“When the Lord your God has delivered them over to you and you have defeated them, then you must destroy them totally.” Deuteronomy 7:2
A dear friend and coworker of mine sat near me as I shared my heart and struggle with the mental health journey I had been facing. As I poured my heart out, she spoke softly and said, “There are certain times in the Bible when we are called to prayer and fasting; have you thought maybe this is one of those times?” I sat there and pondered what she had said, but I wasn’t willing to give it up (I am like the girl in a Snickers commercial, haha).
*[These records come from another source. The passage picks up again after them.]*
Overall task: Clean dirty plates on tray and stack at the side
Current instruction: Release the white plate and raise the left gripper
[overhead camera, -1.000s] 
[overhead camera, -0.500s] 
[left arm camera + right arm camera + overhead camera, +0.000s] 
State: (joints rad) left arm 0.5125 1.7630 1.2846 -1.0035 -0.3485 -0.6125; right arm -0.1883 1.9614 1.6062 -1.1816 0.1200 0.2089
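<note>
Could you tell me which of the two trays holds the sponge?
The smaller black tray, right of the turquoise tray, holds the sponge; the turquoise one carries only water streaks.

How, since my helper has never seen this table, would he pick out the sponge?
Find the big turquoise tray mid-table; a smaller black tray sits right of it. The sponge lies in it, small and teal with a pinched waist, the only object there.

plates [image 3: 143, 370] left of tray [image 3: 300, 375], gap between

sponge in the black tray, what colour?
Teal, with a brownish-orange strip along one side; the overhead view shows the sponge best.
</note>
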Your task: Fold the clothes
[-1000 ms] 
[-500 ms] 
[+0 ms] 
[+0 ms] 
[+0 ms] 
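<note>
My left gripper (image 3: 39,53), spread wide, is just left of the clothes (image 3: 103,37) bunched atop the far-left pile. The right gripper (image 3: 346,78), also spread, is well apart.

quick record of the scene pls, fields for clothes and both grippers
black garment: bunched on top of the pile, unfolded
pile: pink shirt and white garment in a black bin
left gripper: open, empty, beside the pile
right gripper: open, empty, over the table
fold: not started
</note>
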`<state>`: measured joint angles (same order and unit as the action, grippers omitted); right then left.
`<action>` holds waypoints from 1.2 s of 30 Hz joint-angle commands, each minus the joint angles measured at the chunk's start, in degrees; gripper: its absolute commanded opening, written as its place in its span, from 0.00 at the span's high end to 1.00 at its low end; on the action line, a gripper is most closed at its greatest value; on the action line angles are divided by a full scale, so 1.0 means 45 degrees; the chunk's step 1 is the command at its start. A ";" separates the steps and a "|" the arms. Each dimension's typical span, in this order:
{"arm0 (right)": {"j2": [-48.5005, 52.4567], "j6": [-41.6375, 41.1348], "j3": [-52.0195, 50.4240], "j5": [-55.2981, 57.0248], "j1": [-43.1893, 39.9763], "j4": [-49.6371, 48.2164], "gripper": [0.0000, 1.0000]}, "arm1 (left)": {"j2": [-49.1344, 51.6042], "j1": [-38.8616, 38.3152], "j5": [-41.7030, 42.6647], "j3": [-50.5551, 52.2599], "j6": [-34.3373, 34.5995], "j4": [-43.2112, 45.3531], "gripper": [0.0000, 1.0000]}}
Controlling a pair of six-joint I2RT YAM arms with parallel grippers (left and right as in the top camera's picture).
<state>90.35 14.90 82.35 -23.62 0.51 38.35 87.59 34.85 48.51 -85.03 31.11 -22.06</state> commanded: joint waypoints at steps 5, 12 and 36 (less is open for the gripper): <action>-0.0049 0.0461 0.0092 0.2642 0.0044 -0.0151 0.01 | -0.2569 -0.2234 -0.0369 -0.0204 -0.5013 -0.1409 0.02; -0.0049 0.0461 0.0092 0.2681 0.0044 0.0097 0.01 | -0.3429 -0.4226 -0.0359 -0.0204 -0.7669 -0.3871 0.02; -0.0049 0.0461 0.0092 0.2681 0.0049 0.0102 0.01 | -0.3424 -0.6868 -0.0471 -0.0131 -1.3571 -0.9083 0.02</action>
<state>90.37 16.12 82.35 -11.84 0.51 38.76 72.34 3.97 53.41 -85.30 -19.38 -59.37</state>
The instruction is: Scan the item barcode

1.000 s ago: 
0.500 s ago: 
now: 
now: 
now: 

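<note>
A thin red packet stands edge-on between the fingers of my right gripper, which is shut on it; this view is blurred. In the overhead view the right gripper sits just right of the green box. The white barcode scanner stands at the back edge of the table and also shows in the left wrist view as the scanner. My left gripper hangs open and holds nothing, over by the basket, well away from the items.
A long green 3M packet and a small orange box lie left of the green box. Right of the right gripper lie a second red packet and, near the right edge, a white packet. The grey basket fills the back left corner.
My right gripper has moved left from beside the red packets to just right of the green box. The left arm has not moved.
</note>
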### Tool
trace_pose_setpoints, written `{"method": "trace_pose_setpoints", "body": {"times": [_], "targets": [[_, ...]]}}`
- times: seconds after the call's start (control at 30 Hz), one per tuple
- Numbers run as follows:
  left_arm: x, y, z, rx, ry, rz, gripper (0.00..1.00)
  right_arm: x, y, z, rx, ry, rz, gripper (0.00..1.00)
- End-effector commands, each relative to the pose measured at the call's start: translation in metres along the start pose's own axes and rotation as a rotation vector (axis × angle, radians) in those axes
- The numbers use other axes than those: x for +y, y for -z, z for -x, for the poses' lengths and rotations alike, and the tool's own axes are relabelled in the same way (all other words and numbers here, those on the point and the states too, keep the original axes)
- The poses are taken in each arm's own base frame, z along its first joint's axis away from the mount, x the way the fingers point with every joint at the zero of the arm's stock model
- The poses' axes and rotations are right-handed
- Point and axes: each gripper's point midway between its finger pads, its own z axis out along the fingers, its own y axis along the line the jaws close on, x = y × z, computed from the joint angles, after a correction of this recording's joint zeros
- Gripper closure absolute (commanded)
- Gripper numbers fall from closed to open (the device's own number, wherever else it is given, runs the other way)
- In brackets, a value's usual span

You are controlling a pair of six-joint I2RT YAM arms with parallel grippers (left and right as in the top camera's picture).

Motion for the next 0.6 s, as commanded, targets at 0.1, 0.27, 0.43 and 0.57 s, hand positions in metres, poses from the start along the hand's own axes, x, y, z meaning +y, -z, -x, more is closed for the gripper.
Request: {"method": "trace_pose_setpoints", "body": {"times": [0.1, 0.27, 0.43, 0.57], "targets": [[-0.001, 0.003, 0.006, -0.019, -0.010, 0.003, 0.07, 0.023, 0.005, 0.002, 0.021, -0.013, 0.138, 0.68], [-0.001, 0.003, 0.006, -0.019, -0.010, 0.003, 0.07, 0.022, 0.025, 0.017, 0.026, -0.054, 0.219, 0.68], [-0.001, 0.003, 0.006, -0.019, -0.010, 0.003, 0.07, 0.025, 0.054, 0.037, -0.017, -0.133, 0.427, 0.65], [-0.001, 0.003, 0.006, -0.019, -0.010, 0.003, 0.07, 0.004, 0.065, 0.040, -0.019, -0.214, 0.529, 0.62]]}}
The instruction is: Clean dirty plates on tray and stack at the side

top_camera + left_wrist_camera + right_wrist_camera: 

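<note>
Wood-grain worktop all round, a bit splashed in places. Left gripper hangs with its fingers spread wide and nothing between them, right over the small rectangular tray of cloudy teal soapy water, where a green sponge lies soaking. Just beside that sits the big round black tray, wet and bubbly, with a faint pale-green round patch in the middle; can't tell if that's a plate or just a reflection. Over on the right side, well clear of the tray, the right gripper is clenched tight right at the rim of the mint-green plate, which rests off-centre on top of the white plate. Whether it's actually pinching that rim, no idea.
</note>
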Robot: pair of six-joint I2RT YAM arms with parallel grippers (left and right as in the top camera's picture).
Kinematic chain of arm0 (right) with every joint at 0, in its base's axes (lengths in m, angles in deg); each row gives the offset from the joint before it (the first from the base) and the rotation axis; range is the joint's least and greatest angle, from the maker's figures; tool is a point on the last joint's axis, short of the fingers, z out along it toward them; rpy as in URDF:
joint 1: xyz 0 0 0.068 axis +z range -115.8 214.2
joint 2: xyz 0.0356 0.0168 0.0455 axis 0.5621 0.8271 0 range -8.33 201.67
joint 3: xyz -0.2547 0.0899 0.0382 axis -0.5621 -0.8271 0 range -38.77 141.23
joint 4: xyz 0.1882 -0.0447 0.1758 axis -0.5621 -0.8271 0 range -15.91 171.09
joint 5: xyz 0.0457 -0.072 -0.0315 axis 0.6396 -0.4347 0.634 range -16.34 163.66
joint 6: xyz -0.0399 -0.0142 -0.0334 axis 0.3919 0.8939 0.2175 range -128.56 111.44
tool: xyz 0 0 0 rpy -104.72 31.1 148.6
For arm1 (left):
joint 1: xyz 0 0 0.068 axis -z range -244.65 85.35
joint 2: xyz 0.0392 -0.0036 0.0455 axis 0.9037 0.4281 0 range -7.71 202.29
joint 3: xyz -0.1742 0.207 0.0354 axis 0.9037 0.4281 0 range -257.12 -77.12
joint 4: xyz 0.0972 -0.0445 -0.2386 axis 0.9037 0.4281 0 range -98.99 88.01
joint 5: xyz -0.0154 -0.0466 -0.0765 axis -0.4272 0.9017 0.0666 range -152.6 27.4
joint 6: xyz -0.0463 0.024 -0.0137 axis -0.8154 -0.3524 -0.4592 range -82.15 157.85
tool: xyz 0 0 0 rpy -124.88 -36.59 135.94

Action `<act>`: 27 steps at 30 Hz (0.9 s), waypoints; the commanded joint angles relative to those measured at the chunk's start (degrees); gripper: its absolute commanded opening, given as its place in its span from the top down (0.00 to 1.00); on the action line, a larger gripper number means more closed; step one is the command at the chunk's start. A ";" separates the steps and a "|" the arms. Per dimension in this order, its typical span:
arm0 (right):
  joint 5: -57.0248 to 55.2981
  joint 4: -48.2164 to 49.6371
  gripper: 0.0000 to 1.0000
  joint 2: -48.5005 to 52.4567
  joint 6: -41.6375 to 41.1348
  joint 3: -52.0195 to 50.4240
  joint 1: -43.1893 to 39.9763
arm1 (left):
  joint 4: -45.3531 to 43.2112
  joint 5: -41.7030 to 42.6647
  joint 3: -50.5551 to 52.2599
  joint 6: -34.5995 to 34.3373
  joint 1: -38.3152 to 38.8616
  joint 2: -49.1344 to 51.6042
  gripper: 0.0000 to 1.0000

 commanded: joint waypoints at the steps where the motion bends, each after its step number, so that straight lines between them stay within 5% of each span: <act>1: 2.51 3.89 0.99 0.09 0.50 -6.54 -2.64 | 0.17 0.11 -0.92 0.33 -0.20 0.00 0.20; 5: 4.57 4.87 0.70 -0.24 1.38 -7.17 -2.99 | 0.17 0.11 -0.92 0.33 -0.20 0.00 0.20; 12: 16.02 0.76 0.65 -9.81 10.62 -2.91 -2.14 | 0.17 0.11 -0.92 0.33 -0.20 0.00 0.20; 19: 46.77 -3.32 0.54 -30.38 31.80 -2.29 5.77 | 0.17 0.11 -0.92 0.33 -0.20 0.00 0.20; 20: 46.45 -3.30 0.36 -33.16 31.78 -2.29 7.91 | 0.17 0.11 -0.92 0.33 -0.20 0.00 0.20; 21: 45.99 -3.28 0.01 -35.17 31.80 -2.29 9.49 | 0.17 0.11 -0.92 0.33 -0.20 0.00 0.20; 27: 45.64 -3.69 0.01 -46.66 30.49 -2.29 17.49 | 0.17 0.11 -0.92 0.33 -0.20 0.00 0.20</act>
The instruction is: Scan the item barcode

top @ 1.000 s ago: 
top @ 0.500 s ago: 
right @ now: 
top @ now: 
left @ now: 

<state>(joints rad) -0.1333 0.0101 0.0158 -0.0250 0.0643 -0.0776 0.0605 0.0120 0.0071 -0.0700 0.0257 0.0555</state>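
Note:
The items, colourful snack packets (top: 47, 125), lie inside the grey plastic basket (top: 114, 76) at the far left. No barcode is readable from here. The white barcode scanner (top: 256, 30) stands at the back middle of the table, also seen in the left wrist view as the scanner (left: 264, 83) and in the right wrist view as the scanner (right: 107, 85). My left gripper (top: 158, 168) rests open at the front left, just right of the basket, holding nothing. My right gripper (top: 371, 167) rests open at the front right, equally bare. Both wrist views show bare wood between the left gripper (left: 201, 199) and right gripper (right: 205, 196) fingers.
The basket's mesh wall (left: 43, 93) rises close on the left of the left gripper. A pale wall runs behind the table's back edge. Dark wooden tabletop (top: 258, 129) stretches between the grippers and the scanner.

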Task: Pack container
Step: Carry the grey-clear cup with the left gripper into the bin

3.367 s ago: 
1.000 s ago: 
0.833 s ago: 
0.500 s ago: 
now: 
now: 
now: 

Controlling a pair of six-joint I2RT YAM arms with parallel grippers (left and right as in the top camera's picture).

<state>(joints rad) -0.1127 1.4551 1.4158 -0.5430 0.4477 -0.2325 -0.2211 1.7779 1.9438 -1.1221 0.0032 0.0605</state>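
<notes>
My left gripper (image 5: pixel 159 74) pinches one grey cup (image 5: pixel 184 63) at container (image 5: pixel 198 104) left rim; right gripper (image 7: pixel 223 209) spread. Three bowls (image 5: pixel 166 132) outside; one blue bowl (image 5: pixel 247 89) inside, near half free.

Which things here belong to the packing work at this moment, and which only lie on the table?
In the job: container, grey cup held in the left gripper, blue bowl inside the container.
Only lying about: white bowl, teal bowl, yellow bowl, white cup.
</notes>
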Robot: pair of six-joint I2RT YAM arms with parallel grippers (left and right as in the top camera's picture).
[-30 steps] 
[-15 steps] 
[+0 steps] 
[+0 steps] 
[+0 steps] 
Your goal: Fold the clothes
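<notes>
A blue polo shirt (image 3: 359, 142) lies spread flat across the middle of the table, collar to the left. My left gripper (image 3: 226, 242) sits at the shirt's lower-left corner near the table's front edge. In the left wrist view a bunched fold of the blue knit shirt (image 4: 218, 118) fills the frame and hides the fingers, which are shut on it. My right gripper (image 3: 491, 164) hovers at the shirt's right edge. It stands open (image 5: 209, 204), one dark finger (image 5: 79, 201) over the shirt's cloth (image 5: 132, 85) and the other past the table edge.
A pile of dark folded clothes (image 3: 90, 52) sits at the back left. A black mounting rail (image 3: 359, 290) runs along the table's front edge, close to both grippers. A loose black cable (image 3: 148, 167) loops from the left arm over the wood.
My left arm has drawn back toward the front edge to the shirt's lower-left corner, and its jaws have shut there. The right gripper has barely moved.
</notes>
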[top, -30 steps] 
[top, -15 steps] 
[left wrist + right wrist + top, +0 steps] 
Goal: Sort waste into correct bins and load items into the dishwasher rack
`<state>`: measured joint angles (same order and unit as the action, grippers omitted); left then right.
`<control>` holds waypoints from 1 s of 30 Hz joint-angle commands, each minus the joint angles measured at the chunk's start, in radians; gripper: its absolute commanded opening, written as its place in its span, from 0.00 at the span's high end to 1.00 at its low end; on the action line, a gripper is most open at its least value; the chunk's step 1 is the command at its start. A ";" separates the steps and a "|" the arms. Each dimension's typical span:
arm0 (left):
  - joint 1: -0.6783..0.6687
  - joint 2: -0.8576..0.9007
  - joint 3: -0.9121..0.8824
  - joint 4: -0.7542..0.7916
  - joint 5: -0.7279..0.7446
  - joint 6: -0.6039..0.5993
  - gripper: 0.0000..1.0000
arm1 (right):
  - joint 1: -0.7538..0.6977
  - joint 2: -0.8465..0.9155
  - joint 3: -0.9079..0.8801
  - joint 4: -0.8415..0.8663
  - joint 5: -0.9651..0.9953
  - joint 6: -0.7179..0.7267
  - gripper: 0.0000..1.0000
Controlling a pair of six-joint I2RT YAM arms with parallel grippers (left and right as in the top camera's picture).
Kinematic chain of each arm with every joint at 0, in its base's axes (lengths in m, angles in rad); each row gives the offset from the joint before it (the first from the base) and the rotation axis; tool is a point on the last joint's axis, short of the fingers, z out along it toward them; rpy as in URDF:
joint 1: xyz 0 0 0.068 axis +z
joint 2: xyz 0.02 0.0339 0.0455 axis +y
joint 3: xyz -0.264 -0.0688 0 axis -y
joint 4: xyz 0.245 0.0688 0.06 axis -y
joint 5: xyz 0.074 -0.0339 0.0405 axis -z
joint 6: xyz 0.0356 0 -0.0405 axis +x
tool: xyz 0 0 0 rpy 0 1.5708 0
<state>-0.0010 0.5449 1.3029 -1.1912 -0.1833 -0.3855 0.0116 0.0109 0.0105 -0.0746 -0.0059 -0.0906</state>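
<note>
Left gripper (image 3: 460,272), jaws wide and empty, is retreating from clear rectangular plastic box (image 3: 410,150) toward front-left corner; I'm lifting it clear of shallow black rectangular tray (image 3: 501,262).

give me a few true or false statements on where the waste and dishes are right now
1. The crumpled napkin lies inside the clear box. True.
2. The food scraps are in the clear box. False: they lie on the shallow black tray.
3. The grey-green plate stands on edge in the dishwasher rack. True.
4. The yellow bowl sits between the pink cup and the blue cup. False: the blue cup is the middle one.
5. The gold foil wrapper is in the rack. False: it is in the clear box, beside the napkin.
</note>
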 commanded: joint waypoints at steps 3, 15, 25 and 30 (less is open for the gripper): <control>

Months went by and I continued to struggle or even give what she had said another thought, until one night I was praying and her words were bolded in my mind. I knew they weren’t just her words anymore, and never were, but out of my own comfort I didn’t want to do that the first time. This time felt clear, urgent and necessary. I began my three-day fast, praying and asking God to help deliver me from the tormenting thoughts I had been having for months upon months.
After three days I broke my fast. A week later I noticed that the thoughts were quiet, barely present, and as time went on, I noticed the freedom I felt. My mind begged the question, “What were you waiting for? Why didn’t you listen months before?” God’s grace was sufficient, and I still was able to experience the deliverance he had offered me months before, but what could I have accomplished had I been obedient the first time?
Questions for reflection:
- Have you ever experienced a time where you wish you would have listened to wise council the first time?
- What things of this world do you hold onto for your own comfort that God could be calling you to totally let go of?